PLAN DAHİLİNDE OLMALI
Kentsel dönüşümün çok ciddi bir maliyet gerektirdiğine deginen Biçer, “kentsel dönüşümün projesinden itibaren anketler yapılarak, Mimarlar, Mühendisler, Şehir Plancıları, Sosyologlar, Ekonomistler, Piskologlar bu işin içine girip bir o bölgede yaşayan vatandaşıda bu işin içine katıp, başarıyı yakalıyabilirsiniz. Güney bölgelerinin kentsel dönüşüme girebilmesi plan dahilinde olmalıdır. O bölgelerde yatayda değilde, dikeyde binaları diker, binaların arasını açar, sosyal donatılar, yeşil alanlar, kamusal alanları eklediğniz zaman bunu çözebilrisiniz. Bu kısa vadede olacak bir şey değil planlı bir şekilde yapılması gereken birşeydir. Burda kentsel dönüşüm master planının yapılması lazım. Kentsel dönüşüm değişik mahallelerde değişik belediyelerin yaptığı koşulda değilde kenti bir bütün olarak ele alıp öncelikli yerler belirlenerek, daha sonra kentin tamamına yayılması lazım” ifadelerine yer verdi.
PLANSIZ GÖÇ
Türkiye'de ve Adana 'da sağlıklı bitirilmiş bir tane bile kentsel dönüşüm projesi olmadığını ifade eden Biçer, “bu konuda komisyonumuz araştırdı. İstanbul'dan uzmanlarda geldi, şu anda Türkiye'de birtane sağlıklı kentsel dönüşüm yok. Sulukule örneğinde olduğu gibi ordaki vatandaşları alıp, başka yere götürmek değişik Sosyolojik ve Piskolojik tramvalara sebep oluyor. İnsanların doğduğu büyüdüğü yerlerden alınıp başka yerlere götürmek kentsel dönüşümden ziyade plansız göç oluyor. Güney bölgelerindeki vatandaşlarımız balkonunda damında birtakım açık alanlarda yaşamaya alışmışken bu insanları apartmanlara soktuğunuz zaman apartmandaki sorunları taşıyamıyorlar.

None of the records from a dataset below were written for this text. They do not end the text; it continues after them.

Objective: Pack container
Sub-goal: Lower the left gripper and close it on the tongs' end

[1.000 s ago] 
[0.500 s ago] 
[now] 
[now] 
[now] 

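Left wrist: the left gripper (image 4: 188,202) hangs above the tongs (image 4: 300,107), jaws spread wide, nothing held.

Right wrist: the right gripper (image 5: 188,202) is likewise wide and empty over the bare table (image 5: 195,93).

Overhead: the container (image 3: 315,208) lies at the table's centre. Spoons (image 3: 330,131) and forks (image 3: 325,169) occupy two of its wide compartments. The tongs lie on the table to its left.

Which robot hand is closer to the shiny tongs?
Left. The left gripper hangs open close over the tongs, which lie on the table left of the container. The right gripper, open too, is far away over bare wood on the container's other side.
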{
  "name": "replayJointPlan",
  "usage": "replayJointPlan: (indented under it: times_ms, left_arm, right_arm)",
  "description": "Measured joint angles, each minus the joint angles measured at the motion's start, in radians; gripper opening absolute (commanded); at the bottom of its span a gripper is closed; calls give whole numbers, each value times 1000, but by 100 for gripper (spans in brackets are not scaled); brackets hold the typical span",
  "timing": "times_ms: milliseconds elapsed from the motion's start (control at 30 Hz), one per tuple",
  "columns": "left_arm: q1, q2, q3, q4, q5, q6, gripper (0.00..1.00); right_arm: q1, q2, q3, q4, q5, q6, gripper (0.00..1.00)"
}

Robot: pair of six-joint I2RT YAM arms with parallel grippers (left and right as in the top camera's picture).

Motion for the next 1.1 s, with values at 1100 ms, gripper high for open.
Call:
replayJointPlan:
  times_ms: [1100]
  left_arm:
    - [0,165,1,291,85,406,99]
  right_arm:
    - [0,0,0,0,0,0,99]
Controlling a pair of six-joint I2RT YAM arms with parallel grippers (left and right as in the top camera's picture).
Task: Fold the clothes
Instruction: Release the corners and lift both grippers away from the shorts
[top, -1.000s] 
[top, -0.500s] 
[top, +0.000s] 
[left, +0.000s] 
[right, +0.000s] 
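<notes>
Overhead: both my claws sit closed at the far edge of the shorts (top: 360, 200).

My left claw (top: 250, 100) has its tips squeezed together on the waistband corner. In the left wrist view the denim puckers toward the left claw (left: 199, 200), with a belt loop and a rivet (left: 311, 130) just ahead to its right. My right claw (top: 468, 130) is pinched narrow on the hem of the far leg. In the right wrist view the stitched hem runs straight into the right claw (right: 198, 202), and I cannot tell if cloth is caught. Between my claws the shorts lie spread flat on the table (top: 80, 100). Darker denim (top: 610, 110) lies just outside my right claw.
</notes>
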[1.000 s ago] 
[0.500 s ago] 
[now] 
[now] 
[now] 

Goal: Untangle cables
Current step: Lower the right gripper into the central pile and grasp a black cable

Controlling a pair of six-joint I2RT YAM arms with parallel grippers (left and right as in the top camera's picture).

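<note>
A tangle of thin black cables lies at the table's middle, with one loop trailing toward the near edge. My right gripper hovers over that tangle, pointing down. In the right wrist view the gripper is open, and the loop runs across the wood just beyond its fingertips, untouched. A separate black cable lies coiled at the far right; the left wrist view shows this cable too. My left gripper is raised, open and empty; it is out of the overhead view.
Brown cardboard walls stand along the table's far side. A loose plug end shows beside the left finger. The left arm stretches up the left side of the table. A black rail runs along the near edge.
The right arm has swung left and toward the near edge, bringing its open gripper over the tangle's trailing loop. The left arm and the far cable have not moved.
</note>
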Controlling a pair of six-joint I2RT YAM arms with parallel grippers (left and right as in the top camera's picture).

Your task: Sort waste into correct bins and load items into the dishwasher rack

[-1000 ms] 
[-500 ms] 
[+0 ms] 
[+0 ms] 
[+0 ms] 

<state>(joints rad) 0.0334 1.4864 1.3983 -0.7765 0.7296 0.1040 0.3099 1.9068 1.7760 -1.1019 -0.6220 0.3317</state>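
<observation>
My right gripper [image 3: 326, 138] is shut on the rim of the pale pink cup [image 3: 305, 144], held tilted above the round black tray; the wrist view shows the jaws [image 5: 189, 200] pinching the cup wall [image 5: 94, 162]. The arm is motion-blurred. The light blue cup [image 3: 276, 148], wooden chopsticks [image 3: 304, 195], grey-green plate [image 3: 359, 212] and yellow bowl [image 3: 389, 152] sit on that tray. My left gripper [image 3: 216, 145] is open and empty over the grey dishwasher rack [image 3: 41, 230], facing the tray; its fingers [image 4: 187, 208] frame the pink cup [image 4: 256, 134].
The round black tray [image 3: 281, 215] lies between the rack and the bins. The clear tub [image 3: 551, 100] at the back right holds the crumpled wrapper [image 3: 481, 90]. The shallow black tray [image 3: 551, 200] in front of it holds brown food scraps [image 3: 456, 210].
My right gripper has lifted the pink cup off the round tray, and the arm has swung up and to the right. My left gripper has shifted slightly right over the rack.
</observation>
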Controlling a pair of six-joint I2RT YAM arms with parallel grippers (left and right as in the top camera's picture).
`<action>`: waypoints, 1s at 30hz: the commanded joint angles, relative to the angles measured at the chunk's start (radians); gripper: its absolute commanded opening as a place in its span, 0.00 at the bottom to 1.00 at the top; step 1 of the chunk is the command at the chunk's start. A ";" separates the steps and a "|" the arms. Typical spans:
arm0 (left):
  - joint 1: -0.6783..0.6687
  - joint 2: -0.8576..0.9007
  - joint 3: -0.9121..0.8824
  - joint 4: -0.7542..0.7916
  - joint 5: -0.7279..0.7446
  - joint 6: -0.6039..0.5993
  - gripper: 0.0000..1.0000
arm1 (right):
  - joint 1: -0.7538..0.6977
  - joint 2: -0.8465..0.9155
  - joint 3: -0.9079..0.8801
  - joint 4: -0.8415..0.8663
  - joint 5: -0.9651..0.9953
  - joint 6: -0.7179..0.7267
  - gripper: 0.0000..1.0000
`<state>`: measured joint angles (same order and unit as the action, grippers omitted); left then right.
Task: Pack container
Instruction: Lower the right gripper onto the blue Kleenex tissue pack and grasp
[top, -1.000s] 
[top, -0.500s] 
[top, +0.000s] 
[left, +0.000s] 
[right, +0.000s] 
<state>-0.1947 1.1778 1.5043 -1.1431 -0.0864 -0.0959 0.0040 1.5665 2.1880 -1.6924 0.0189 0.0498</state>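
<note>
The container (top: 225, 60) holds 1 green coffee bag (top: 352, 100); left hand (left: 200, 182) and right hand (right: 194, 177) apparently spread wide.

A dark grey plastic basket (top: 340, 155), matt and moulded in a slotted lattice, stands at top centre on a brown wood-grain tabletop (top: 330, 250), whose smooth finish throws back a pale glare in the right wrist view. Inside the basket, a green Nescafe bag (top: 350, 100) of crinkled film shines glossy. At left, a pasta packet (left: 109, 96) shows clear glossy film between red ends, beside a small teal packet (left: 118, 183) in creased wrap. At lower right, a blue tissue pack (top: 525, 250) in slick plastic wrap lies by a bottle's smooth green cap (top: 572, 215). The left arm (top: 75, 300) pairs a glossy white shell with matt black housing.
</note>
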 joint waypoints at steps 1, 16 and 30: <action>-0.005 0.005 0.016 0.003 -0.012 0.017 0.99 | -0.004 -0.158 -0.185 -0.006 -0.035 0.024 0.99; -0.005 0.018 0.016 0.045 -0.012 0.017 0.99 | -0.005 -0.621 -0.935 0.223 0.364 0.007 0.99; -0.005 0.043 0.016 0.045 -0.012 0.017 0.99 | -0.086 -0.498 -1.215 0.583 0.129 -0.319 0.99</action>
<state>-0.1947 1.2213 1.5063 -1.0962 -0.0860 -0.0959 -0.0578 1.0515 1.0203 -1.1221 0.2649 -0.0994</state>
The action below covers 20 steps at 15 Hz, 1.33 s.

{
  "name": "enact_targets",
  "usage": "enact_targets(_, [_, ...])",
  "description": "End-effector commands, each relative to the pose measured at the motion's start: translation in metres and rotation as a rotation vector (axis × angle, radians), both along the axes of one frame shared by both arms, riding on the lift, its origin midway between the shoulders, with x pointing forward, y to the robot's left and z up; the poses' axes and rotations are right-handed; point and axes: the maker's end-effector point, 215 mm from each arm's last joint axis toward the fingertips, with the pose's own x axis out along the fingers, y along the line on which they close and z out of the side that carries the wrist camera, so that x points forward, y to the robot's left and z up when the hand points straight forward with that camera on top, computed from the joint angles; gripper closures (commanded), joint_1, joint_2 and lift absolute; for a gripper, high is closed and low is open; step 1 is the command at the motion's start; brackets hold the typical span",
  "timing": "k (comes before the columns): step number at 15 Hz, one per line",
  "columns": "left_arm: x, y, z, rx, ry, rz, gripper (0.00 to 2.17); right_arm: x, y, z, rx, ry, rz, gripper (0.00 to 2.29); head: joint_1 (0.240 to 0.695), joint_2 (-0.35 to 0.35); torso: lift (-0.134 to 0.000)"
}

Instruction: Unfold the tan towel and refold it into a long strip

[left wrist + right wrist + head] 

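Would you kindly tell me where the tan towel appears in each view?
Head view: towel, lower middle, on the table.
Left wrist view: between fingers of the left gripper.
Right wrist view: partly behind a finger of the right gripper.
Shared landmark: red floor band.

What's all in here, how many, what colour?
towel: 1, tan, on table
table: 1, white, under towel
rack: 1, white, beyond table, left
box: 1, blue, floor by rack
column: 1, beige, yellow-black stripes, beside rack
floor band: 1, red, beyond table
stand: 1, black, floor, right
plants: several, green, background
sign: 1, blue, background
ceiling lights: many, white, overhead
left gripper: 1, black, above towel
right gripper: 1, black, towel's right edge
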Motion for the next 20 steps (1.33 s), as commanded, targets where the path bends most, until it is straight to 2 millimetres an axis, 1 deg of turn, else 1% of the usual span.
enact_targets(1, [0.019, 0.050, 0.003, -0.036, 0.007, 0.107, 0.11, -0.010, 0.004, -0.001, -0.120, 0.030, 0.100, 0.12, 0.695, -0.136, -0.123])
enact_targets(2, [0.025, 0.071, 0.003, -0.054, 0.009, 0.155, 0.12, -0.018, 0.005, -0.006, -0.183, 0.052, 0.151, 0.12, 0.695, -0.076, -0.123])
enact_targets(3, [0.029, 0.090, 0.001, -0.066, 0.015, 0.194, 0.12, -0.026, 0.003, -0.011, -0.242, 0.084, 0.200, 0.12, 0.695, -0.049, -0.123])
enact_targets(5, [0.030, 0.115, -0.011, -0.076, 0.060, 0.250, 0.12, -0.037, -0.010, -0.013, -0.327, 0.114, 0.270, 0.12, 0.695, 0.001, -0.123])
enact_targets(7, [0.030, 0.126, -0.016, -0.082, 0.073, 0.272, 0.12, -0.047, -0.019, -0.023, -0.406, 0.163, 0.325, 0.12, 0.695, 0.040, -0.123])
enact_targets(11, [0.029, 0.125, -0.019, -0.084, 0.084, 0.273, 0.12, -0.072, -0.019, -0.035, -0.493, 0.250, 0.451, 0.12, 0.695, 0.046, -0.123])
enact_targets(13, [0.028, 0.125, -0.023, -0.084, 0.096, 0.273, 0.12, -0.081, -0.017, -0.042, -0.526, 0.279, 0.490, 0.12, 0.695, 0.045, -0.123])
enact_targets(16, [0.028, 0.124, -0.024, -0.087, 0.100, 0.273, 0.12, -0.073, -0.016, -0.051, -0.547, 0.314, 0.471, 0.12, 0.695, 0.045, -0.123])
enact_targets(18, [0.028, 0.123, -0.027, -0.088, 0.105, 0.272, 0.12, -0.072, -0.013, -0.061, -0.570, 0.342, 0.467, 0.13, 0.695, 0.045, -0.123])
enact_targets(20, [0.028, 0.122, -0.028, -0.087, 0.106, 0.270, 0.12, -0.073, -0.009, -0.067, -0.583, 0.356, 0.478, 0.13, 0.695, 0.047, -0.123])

Ayrıca orda ticret yapan evinin altını işyeri olarak kullananlar var. Siz büyük mekanlar yaratıp iş yerleri yaptığınız zaman ordaki vatandaşlarımızın işsiz kalmasına sebep olursunuz. Birde insanlar buraya kentsel dönüşüm gelecek, evimizi alıp bir ev verecekler beklentisine sokuldu. Maalesef bu matematiksel ve ekonomik bir şey. Sizin bir metrekare alnındaki inşaatınızın değeri belli, yeni yapılacak belli, vatandaşlar mutlaka borçlandırılacak. Güneydeki insanların kendi günlük sıkıntılarıyla uğraşırken birde üstüne borç ödettirmek başlı başına sorun oluşturur” diye konuştu.